When more than 300 health care providers showed up in Concord on Wednesday for a conference about antibiotic resistance, they encountered something unexpected: a pop quiz.
Standing at the front podium, Dr. Benjamin Chan, the state epidemiologist, described a classic case of a common type of pneumonia and asked people to use the clickers on their tables to choose which of five antibiotics they would prescribe.
The top choice of the crowd was erythromycin. That seems reasonable since this is one of the most commonly prescribed antibiotics around.
Except for one problem: Due to past overuse, Chan said, about a third of the time erythromycin doesn’t work on that type of pneumonia in New Hampshire anymore.
The fact that so many providers would choose it even though the pneumonia bacteria has evolved to shrug it off, is one reason we’re seeing an increase of disease resistance to all sorts of antibiotic drugs. People use way too many antibiotics, even when they’re not appropriate, and this is causing more diseases to evolve so that fewer drugs can cure them.
Antibiotics have become an entire set of miracle drugs in the 90 years since the discovery of penicillin, so disease resistance to them is a major public health concern.
The CDC estimates that each year in the United States, 2 million people become infected with bacteria that are resistant to antibiotics and “at least 23,000 people die each year as a direct result of these infections.”
New Hampshire doesn’t have such specific data about drug resistance. In fact, one of the topics that frequently came up at Wednesday’s symposium concerned the difficulty in pinning down such data, due to the many ways that antibiotics are distributed in the fragmented health care system.
The state is monitoring drug-resistant strains of gonorrhea and a family of germs known as CRE, often encountered in hospitals. The New Hampshire Division of Public Health has created an Antimicrobial Resistance Advisory Workgroup with more than 50 professionals from a slew of health care fields to figure out ways to tackle the problem.
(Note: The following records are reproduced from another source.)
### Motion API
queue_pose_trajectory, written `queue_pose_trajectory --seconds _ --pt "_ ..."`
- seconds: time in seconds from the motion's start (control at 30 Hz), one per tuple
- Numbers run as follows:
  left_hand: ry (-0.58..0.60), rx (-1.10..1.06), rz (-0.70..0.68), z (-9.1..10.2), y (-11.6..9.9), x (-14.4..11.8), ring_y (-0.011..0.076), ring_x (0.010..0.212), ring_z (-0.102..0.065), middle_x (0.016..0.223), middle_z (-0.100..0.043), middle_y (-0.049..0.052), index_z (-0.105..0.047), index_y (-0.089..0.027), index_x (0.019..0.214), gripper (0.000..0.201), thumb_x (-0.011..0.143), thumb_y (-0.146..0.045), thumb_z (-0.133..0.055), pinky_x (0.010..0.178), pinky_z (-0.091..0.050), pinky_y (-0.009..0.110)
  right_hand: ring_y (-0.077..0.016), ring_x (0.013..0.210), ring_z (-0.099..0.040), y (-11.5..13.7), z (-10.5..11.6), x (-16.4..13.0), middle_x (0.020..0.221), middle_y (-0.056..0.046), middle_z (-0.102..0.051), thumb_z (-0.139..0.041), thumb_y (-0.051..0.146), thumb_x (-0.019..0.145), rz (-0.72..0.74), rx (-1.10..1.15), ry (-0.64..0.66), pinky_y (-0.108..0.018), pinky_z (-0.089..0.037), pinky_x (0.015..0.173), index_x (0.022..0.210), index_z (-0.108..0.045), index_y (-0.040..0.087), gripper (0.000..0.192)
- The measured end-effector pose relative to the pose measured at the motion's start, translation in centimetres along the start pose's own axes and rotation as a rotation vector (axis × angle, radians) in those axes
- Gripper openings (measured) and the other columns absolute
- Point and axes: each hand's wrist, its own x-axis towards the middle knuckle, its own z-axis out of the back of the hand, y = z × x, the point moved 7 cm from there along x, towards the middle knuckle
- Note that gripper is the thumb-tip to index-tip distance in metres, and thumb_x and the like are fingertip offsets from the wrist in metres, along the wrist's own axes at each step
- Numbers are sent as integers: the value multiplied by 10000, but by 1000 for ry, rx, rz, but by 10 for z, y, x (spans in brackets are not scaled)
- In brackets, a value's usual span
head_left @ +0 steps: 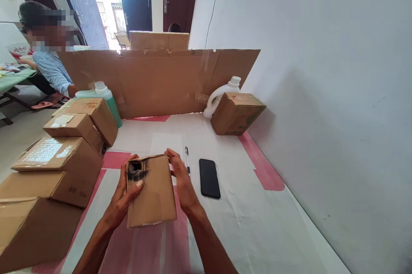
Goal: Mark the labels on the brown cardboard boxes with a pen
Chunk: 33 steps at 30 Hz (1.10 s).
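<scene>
Both hands are clamping a small cardboard box at centre: the left hand is gripping its side with the thumb over a black smear, and the right hand is pressing the opposite side. The white and pink table cover is lying under it. At three o'clock a pen and a glossy black phone are resting. At nine o'clock stacked cartons are running off frame.

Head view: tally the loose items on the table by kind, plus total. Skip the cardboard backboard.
Cardboard boxes: 7 (one held in both hands, five stacked at left, one at back right)
Bottles: 2 (green, white jug)
Pens: 1
Phones: 1
Total: 11
</scene>
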Motion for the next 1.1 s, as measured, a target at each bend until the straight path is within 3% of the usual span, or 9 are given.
queue_pose_trajectory --seconds 0.07,0.2,0.37,0.53,0.6,0.67,0.77,0.97,1.1 --pt "-10 -16 25 -1 2 2 327 1399 -469 1552 -448 57 -267 -361 1574 777 913 -560 -625 1094 -483 423 -255 960 -722 -30 21 16 1136 -113 -740 -320 704 973 -66 -39 -61 -351 -565 714 1169 -647 230 608" --pt "4 -64 37 -9 4 4 320 1326 -530 1503 -488 71 -233 -360 1582 798 916 -542 -631 1032 -525 415 -272 677 -650 -84 56 42 564 -21 -577 -835 491 675 -158 -201 -184 -356 -438 628 610 -537 245 392" --pt "37 -71 -2 -14 2 2 316 1335 -519 1478 -500 80 -264 -330 1557 766 915 -511 -639 1083 -475 436 -173 481 -521 -105 58 52 446 29 -474 -818 363 642 -188 -156 -189 -312 -320 529 496 -481 247 385" --pt "80 -61 -54 -19 -4 2 335 1314 -525 1424 -525 108 -288 -288 1522 763 889 -509 -652 1074 -463 470 -151 483 -568 -56 63 49 561 32 -580 -613 647 786 -122 117 -180 -254 -376 457 709 -518 243 422" --pt "86 -63 -70 -21 -5 3 331 1287 -540 1394 -537 104 -297 -289 1514 748 889 -499 -651 1070 -462 477 -155 570 -641 -21 62 39 666 24 -652 -662 600 807 -45 341 -178 -238 -432 480 832 -541 243 378" --pt "91 -49 -82 -24 -5 3 325 1277 -543 1400 -524 99 -297 -300 1515 732 897 -477 -646 1081 -452 483 -160 620 -679 14 49 23 745 -2 -708 -732 487 833 27 487 -63 -231 -460 485 897 -605 234 291" --pt "84 7 -103 -26 -5 2 327 1323 -502 1458 -469 103 -300 -310 1516 705 912 -431 -642 1120 -415 494 -147 635 -681 52 20 -4 827 -30 -742 -727 385 891 135 396 130 -257 -541 562 920 -703 216 173" --pt "65 88 -175 -26 -7 -2 331 1408 -410 1520 -406 105 -311 -309 1515 688 919 -379 -648 1182 -348 516 -121 571 -644 59 6 -19 809 -8 -711 -687 364 930 219 199 211 -250 -545 558 915 -705 214 151" --pt "73 90 -178 -30 -6 -4 341 1441 -376 1553 -379 95 -306 -324 1516 707 907 -362 -663 1198 -333 526 -87 482 -587 54 18 -17 806 8 -672 -664 342 946 227 245 112 -226 -488 477 855 -650 204 166"
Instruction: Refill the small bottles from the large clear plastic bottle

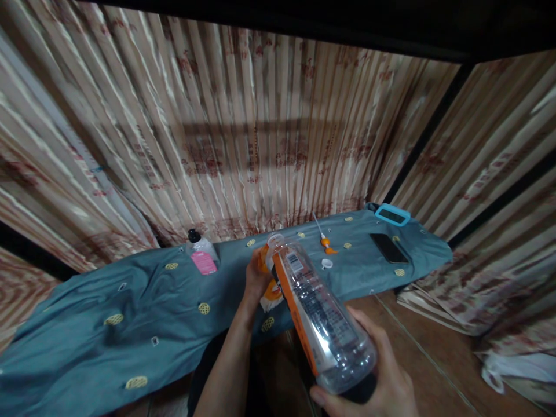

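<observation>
Head view: the right hand, at 5 o'clock, cups the base of a clear plastic bottle, its grip closed around it. The bottle tilts up toward 12 o'clock, open-mouthed and seemingly empty. The left hand sits at the bottle's neck, its grip pinching the orange label, which is partly peeled away (the lower strip still clings along the side). On the teal-covered bench lie a small white cap and an orange nozzle at 1 o'clock, two phones farther right, and a pink-labelled bottle at 10 o'clock.
</observation>
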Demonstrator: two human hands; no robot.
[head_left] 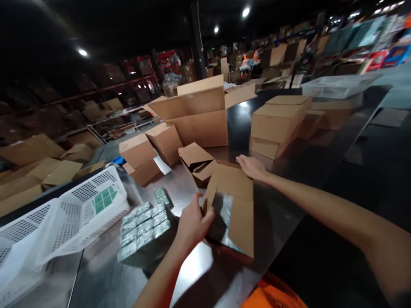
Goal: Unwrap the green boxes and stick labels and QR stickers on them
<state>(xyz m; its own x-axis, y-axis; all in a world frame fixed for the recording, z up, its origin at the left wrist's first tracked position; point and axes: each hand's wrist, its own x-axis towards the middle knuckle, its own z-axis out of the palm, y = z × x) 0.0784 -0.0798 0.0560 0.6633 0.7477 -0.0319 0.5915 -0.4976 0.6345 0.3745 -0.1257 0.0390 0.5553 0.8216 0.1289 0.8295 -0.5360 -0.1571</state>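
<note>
An open cardboard box (242,222) lies on the metal table in front of me, with shiny, film-wrapped packs (227,209) partly visible inside. My left hand (192,222) grips the left flap of this box between thumb and fingers. At the box's far right corner is my right hand (253,168), its fingers stretched out along the edge; whether they press on the cardboard is hard to see. Left of my left hand stands a block of wrapped green packs (146,229), stacked in rows. One smaller wrapped pack (163,196) lies just behind that block.
White perforated baskets (86,205) stand at the left, one with green packs inside. Several closed cartons (136,156) and a large open carton (202,124) are behind the box. More cartons (279,119) stand at the right, near a white crate (340,85).
</note>
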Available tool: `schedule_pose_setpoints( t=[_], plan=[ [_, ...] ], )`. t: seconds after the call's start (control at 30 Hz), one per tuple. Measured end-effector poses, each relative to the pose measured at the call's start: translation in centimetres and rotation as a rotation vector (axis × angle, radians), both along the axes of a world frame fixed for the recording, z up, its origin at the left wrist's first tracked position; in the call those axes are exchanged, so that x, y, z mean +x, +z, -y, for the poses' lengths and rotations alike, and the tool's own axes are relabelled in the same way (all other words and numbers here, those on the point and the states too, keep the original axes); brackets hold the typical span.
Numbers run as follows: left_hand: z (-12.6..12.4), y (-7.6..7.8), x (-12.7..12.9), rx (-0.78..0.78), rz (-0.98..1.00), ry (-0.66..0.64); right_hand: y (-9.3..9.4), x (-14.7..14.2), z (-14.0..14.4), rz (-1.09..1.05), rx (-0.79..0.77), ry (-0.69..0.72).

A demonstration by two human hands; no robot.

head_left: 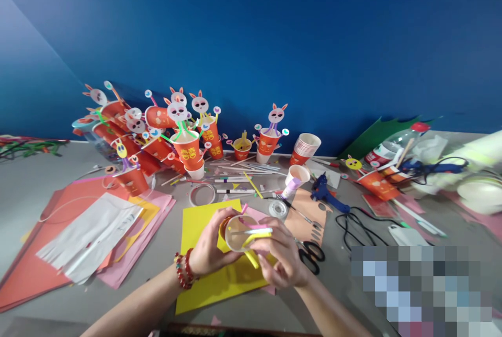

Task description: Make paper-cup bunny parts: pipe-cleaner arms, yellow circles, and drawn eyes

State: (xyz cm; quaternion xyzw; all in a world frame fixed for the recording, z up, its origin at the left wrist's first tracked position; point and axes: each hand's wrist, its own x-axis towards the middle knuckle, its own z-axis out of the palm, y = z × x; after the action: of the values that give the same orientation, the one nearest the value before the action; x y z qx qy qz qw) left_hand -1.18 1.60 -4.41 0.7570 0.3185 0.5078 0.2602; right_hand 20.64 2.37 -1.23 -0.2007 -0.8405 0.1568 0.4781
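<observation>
My left hand [209, 243], with red bead bracelets at the wrist, is closed around a paper cup [236, 243] whose open mouth is tilted toward me. At the cup's rim, the fingers of my right hand [280, 253] are closed on a thin yellow straw [259, 236]. A white stick-like piece and a pink one lie close beside it; their ends are partly hidden by the fingers. Another yellow piece [251, 259] pokes out below the cup. Both hands are above a yellow paper sheet [204, 292].
Decorated red cups with rabbit faces [186, 151] crowd the back left. A cup stack [305, 148], blue glue gun [325, 190], black-handled scissors [312, 256] and tape roll [277, 209] are to the right. Coloured paper [43, 237] covers the left; a bottle [403, 141] lies at right.
</observation>
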Motion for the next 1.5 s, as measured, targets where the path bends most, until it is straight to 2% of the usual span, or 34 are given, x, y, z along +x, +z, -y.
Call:
schedule_pose_setpoints(
  t=[0.1,0.2,0.3,0.4,0.8,1.03,1.27,1.5],
  plan=[
    [0.0,0.2,-0.1,0.089,-0.017,-0.048,0.1,0.4,-0.2,-0.154,-0.075,-0.056],
    [0.0,0.3,0.0,0.151,-0.035,-0.102,-0.1,0.5,-0.4,-0.174,-0.237,-0.109],
    [0.1,0.5,0.2,0.148,-0.065,-0.148,-0.5,0.2,-0.5,-0.149,-0.406,-0.061],
    [0.1,0.5,0.3,0.158,-0.092,-0.180,-0.8,-0.1,-0.6,-0.156,-0.483,-0.022],
    [0.2,-0.4,0.3,0.193,-0.140,-0.221,0.8,-0.5,-0.7,-0.129,-0.345,-0.055],
    [0.2,-0.2,0.3,0.183,-0.123,-0.233,0.0,-0.4,-0.7,-0.142,-0.396,-0.037],
    [-0.1,0.7,0.0,0.141,-0.118,-0.148,-0.8,0.2,-0.5,-0.171,-0.505,-0.061],
    [-0.7,1.5,-1.3,0.028,-0.248,0.052,-1.6,0.3,-0.9,-0.234,-0.548,-0.189]
  ],
)
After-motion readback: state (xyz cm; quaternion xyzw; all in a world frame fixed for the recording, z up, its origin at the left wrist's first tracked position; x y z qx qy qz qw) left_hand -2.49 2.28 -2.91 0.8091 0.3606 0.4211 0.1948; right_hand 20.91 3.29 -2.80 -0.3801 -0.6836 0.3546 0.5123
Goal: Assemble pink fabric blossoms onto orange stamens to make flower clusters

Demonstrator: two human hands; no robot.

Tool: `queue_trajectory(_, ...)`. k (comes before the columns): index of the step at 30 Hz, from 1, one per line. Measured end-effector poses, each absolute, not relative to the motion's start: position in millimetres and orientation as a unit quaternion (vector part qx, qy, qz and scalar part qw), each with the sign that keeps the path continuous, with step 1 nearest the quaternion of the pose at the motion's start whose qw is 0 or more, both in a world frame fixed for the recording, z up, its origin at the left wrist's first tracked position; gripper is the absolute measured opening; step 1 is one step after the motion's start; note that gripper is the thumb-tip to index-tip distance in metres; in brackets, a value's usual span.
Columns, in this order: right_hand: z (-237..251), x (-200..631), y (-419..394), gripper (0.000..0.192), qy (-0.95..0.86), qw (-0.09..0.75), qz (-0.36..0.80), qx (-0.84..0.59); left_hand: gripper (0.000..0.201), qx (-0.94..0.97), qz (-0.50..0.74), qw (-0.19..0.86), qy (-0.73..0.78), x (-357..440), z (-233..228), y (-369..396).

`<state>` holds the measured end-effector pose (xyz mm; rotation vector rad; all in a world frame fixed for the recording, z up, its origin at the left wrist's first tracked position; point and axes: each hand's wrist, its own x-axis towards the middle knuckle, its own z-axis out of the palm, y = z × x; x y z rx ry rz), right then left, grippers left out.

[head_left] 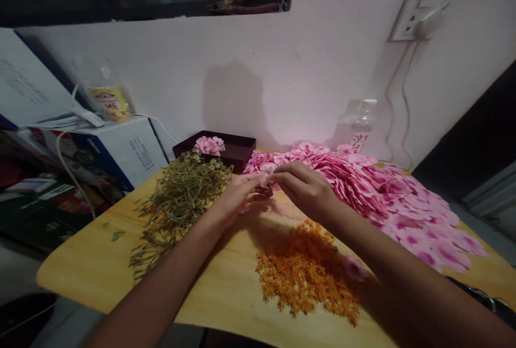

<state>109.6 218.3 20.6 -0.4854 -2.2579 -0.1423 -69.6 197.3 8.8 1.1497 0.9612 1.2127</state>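
Both of my hands meet over the middle of the table around a small pink flower (266,179). My left hand (241,193) is closed around its lower part; what the fingers grip underneath is partly hidden. From the right, my right hand (305,186) pinches at the pink petals with its fingertips. Beyond and right of it spreads a large heap of pink petals (355,181) with darker centres. Nearer me lies a pile of small orange flower pieces (308,273). Left of my left hand is a bunch of green stems (185,192) with tiny buds.
A dark box (237,149) with a pink flower cluster (209,145) stands at the back. A clear bottle (357,128) is behind the petals. Cartons (121,149) holding a labelled plastic jar (108,98) stand left of the wooden table (80,262). A cable hangs from the wall socket (421,12).
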Motion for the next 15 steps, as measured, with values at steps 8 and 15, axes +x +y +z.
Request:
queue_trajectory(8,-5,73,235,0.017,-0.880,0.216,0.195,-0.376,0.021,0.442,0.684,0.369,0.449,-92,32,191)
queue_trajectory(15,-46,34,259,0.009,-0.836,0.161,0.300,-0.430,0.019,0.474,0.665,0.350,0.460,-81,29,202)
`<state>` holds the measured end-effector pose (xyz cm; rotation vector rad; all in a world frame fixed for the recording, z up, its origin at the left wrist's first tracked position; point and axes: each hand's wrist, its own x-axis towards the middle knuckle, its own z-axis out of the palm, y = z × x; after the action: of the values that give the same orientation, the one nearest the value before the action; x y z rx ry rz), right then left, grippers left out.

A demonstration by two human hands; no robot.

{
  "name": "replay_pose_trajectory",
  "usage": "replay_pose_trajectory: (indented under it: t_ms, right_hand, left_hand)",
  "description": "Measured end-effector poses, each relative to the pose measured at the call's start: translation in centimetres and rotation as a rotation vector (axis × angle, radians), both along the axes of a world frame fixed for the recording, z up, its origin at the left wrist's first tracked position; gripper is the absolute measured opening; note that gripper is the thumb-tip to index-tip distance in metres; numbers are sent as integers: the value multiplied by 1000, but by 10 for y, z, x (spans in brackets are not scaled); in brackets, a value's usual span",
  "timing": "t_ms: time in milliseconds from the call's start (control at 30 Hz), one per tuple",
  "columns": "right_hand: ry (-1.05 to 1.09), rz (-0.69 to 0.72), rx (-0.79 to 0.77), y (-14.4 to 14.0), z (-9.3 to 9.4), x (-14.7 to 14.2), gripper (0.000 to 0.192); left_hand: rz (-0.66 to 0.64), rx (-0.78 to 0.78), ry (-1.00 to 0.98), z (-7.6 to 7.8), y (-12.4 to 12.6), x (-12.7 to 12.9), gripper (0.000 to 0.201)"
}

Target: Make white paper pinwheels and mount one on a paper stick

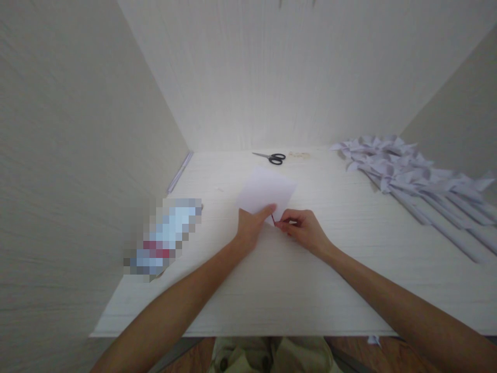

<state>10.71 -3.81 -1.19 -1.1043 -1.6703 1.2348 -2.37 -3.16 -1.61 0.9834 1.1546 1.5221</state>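
A white sheet of paper (pixel 266 187) lies at the middle of the table, slightly tilted. My left hand (pixel 249 225) grips its near edge, with the thumb on top and the other fingers hidden beneath. At the paper's near corner, my right hand (pixel 301 227) pinches a thin dark red stick (pixel 273 220) between thumb and fingertips. The stick's upper end meets the paper close to my left thumb; whether it goes through cannot be seen. Beyond the paper lie scissors (pixel 272 157) with black handles.
Several white paper pinwheels (pixel 404 166) on rolled paper sticks are heaped at the right. A pixelated packet (pixel 171 233) rests at the left, with thin rolled paper sticks (pixel 180 172) behind it. Small tan bits (pixel 298 155) lie beside the scissors. Walls enclose the back and sides.
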Motion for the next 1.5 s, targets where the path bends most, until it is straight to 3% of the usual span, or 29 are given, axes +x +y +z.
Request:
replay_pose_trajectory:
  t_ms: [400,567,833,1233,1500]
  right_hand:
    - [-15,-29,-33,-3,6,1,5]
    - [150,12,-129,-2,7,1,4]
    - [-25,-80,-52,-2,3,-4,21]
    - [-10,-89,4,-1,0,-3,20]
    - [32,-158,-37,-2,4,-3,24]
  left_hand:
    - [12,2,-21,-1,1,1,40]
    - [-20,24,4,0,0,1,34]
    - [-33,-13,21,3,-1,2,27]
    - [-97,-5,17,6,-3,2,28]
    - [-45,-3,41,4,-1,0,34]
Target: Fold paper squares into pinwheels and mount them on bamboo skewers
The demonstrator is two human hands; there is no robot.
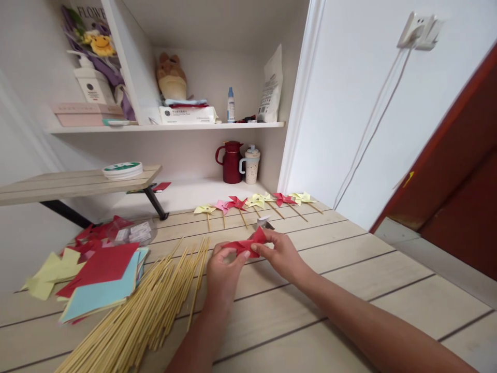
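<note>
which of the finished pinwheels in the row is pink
The pink pinwheel is second from the left end of the row, between a yellow one and a red one; the rest are yellow or red.

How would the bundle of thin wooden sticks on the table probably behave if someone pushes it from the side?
The wooden sticks lie loose and unbound, already fanned out, so a push would probably scatter them instead of moving them together. They look round and thin, so some may roll over the smooth table. Each looks light and slender, likely easy to snap.
</note>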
And Chan described the state’s “biogram,” a spreadsheet that shows how often more than two dozen common types of disease-causing bacteria are resistant to 17 different antibiotics in New Hampshire.
The breadth of the concern was reflected in Wednesday’s symposium, which filled a major conference room at the Grappone Center to overflowing. Srinivasan, who attends many such meetings, said he was impressed by how big it was “for a pretty small state.”
More than half the more than 300 attendees were nurses or physicians, but almost 15 percent were veterinarians, since antibiotic overprescription is also a problem with dogs, cats and farm animals, and a large number represented testing labs, pharmacies and public health nonprofit groups. There were even a few dentists.
“This is not any one person’s problem to fix. This is a community, a state, a national, an international problem,” Chan said.
It’s a patient problem, too – both in ways it can hurt us and in ways we make things worse by demanding antibiotics because we’ve decided in advance that’s what we need.
“Patients say, ‘I’m going to come in and I want penicillin,’ ” said Tracey Collins, RN, director of quality improvement for Frisbie Memorial Hospital in Rochester. “If we tell them, ‘You don’t really need it, you have a virus’ … then you have a disappointed patient. They may go elsewhere, to urgent care, a walk-in clinic, until they can get penicillin. It’s a significant issue.”
In fact, amid all the medical terminology and biotech discussion at Wednesday’s symposium, one of the most effective tools against antibiotic overuse looked to be plain-language posters that tell patients “Antibiotics aren’t always the answer” and which explain, among other things, the difference between diseases caused by a virus, which antibiotics can’t treat, and those caused by bacteria.
Just putting up similar posters in waiting rooms, where bored patients will see them while waiting to be called, has been shown to reduce antibiotic prescription rates by 10 percent, Srinivasan said.
Many hospitals and other institutions have created positions to oversee what is known as antibiotic stewardship, overseeing how all aspects of the health care system deal with the use of these medicines.
“You can’t have nurses alone drive the solution; you can’t have pharmacy drive it,” Collins said. “And if staff is told you can go to a meeting (about antibiotic stewardship) but you’ll have to work extra to make it up, that doesn’t work. … There has to be buy-in from everybody.”
The symposium was sponsored by the Division of Public Health Services together with the Foundation for Healthy Communities and The New England Quality Innovation Network-Quality Improvement Organization.